Martin noted the land is already essentially self-limiting in its uses given the lack of municipal services such as water and sewers.

“It’s already very restrictive. Really, it is under hold,” he said.

Dan Kennaley, the township’s director of engineering and planning, said the provision is needed in part to keep land available for a future Arthur Street bypass route, which is likely to run along the east side of Elmira if and when it ever goes ahead.

Staff had no problems with the battery storage facility in that regard given its location on the site.

“We were satisfied that NextEra wasn’t going to impact the potential bypass to go through,” he explained.

Acknowledging the bypass issue, Martin said the company could see some kind of hold on the area identified as a possible bypass route, but not blanket coverage. A sweeping holding provision would make any additional plans for lands outside of the route more cumbersome because a zone change and related studies would be needed, while the township already has planning provisions in place there.

Marbro Capital president Chuck Martin is waiting on regulartory approval for a plan to build a generator project that will use heat from the biogas plant to create electricity. [Joe Merlihan / The Observer]

Specifics on the proposed generating plant are awaiting approval from the IESO, but Martin said he’s optimistic the project will be approved, noting Waterloo North Hydro has an obligation to put conservation projects into effect to help reduce energy demand. While many of the projects involve retrofits such as new lighting, the proposal falls right in the wheelhouse.

At 125 kW, it would provide enough to power to meet the base-load demands of the plant, though not peak demand, which is about double that rate, said Martin. All the electricity would be used onsite, not fed into the grid.

The generator would be powered by waste heat from the biogas plant. After the heat is used to make steam, there will be some low-level heat left over, which can be used to provide space heating at an existing nearby building or some potential future development of, say, warehouse space.
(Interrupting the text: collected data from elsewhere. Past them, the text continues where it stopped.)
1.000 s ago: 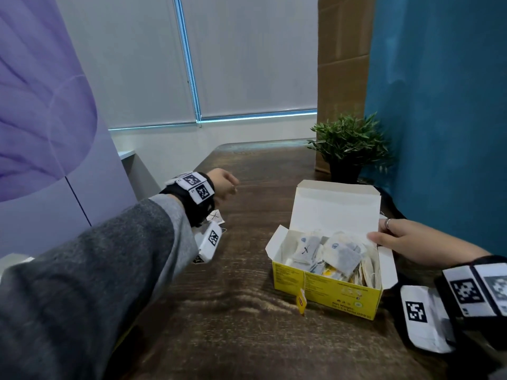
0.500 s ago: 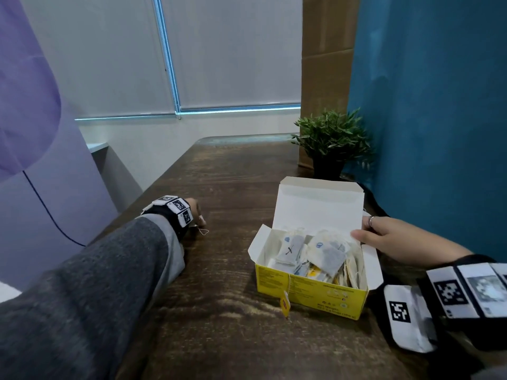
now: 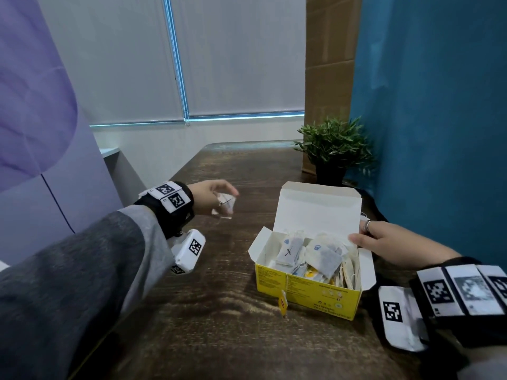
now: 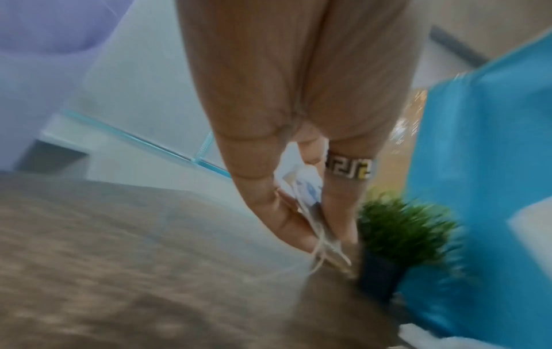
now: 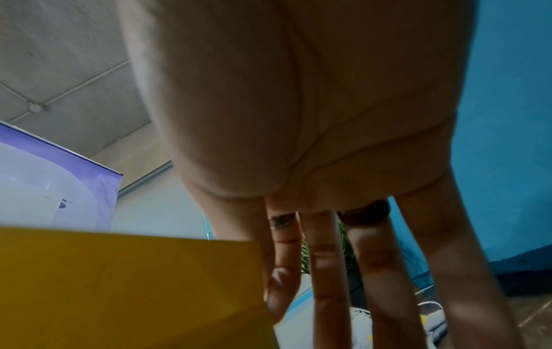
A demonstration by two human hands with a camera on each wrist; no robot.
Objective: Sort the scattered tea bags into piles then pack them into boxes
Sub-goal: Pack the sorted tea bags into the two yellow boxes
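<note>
A yellow box (image 3: pixel 307 296) stands open on the dark wooden table (image 3: pixel 208 325), lid flap up, with several tea bags (image 3: pixel 315 253) inside. One yellow tag (image 3: pixel 282 306) dangles over its front wall. My left hand (image 3: pixel 219 197) hovers above the table left of the box and pinches a white tea bag (image 3: pixel 226 205) between thumb and fingers; the left wrist view shows the same tea bag (image 4: pixel 310 203) with its string hanging. My right hand (image 3: pixel 384 242) rests with straight fingers on the box's right rim; the box wall (image 5: pixel 134 288) fills the lower left of the right wrist view.
A small potted plant (image 3: pixel 333 149) stands behind the box by a cardboard column (image 3: pixel 329 78). A blue partition (image 3: pixel 439 119) bounds the right side, and a purple panel (image 3: pixel 35 105) the left. The table's left edge runs under my left forearm.
My left hand dropped to the table's left edge, then came up and rightward holding a tea bag. The right hand stayed on the box rim.
</note>
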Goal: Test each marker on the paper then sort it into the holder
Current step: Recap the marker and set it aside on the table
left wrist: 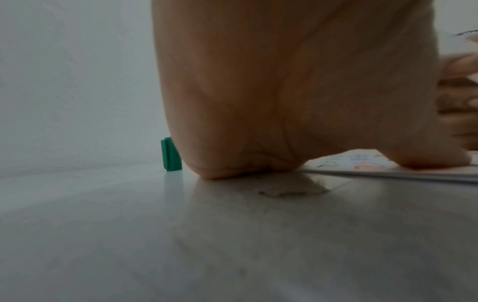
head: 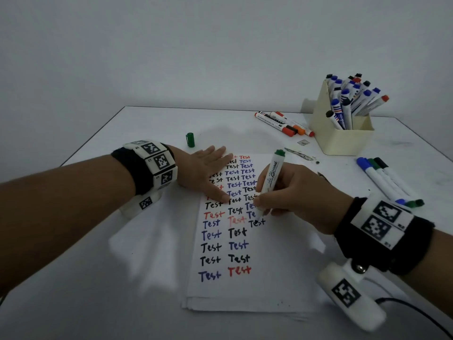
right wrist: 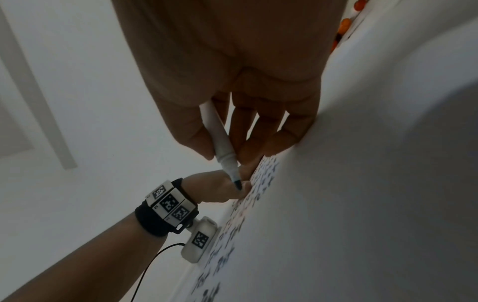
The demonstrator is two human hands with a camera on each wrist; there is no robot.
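Note:
A white sheet of paper (head: 269,278) covered with rows of the word "Test" in black, blue and red lies in the middle of the table. My left hand (head: 208,173) lies flat on its upper left part, fingers straight. My right hand (head: 289,197) grips an uncapped white marker with a green end (head: 270,179), tip down near the paper at the right column. In the right wrist view the marker (right wrist: 222,143) is pinched between thumb and fingers, its dark tip just off the sheet. Its green cap (head: 190,139) stands apart behind my left hand. The cream holder (head: 343,141) is at the back right, full of markers.
Several orange and red markers (head: 282,122) lie left of the holder. Three markers, blue, green and black (head: 387,182), lie at the right. The green cap (left wrist: 170,154) shows beside my left palm. A cable (head: 416,312) trails from my right wrist.

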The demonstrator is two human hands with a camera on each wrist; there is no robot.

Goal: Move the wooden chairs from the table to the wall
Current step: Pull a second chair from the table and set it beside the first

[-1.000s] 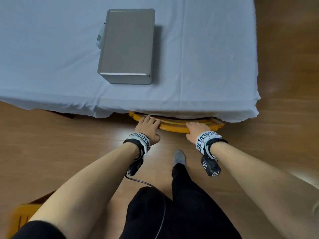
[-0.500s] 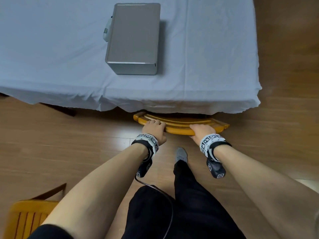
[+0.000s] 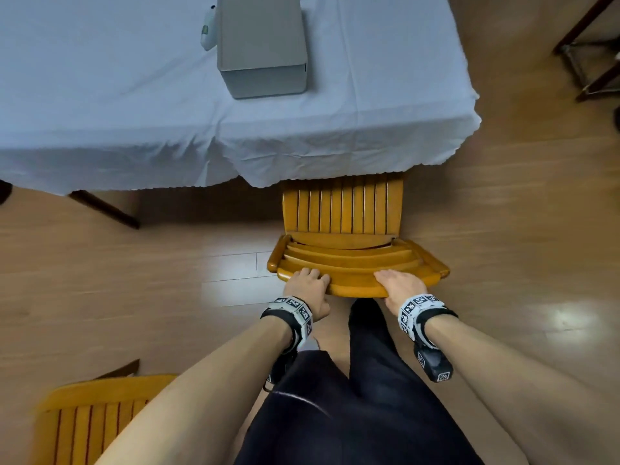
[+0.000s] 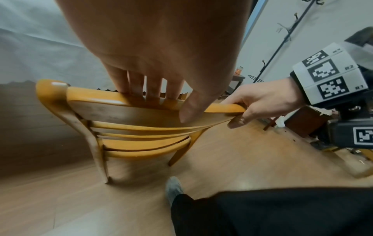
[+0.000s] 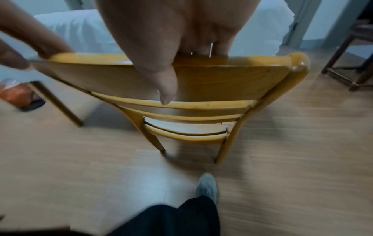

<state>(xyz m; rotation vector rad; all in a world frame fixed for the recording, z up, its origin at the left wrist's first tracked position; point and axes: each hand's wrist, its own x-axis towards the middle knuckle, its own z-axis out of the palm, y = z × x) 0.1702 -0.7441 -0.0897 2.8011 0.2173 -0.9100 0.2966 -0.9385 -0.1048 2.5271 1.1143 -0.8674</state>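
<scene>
The wooden chair is being held by its top rail, its slatted seat part-way under the overhanging cloth of the worktop. The left hand is being kept curled over the rail's left portion, fingers over the far side and thumb on the near face; the right hand is gripping the right portion likewise (thumb pressed on the rail's back in the right wrist view). The step in hand is judged to be the withdrawal of the chair from the worktop. It is being advised that the pull be kept straight and level, both hands sharing the load, so the seat is not snagging the cloth and dragging the grey box. A second chair is standing behind at the left and is to be avoided when stepping back.
</scene>
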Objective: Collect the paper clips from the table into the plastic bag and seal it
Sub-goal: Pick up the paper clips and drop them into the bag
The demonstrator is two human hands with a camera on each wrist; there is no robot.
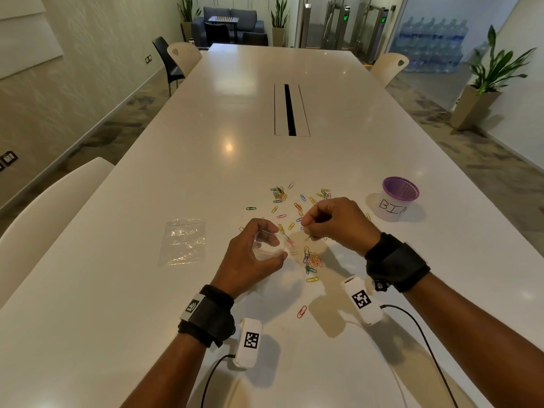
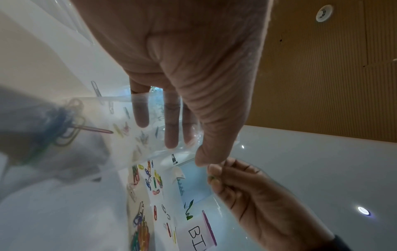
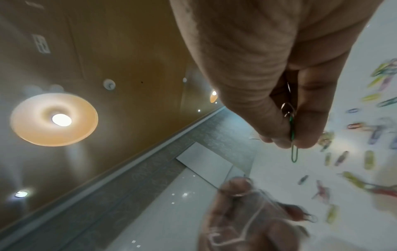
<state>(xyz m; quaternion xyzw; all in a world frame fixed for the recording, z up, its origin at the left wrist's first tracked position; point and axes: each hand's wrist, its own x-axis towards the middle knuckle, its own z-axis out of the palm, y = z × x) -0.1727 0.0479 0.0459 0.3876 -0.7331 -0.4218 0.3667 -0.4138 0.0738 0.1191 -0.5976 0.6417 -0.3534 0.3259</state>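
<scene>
My left hand (image 1: 259, 248) holds a clear plastic bag (image 1: 269, 242) with its mouth spread open; several clips (image 2: 64, 125) lie inside it. My right hand (image 1: 323, 222) is just right of the bag's mouth and pinches a green paper clip (image 3: 293, 144) with a silver one between thumb and forefinger. Several coloured paper clips (image 1: 297, 207) lie scattered on the white table (image 1: 206, 142) beyond and between both hands, with a cluster (image 1: 312, 260) near my right wrist and a red clip (image 1: 301, 312) closer to me.
A second clear plastic bag (image 1: 182, 241) lies flat to the left. A white cup with a purple rim marked "BIN" (image 1: 396, 198) stands at the right. A cable slot (image 1: 290, 110) runs along the table's middle. Chairs (image 1: 44, 207) flank the table.
</scene>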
“That would fit in there without complications,” he said, noting some dry industrial uses could be accommodated today.

Future servicing of the north-end industrial land is still a ways off, with a bypass route in the township’s plan for development there. The trick now is to get the Region of Waterloo to sign on for building an alternative to Arthur Street, a regional road. Woolwich wants the region to make a bypass route part of its transportation master plan.

That said, the township is not holding its breath. Planners are working on boundary rationalization in settlements across the township, redrawing borders and charting potential future development. In Elmira, that includes making provision for a new route along the east side of town.

“We’re pushing for that with the region,” said Kennaley. “But we’re not putting all our eggs in that basket.”

Either way, construction isn’t happening anytime soon – “It may be many years, however.”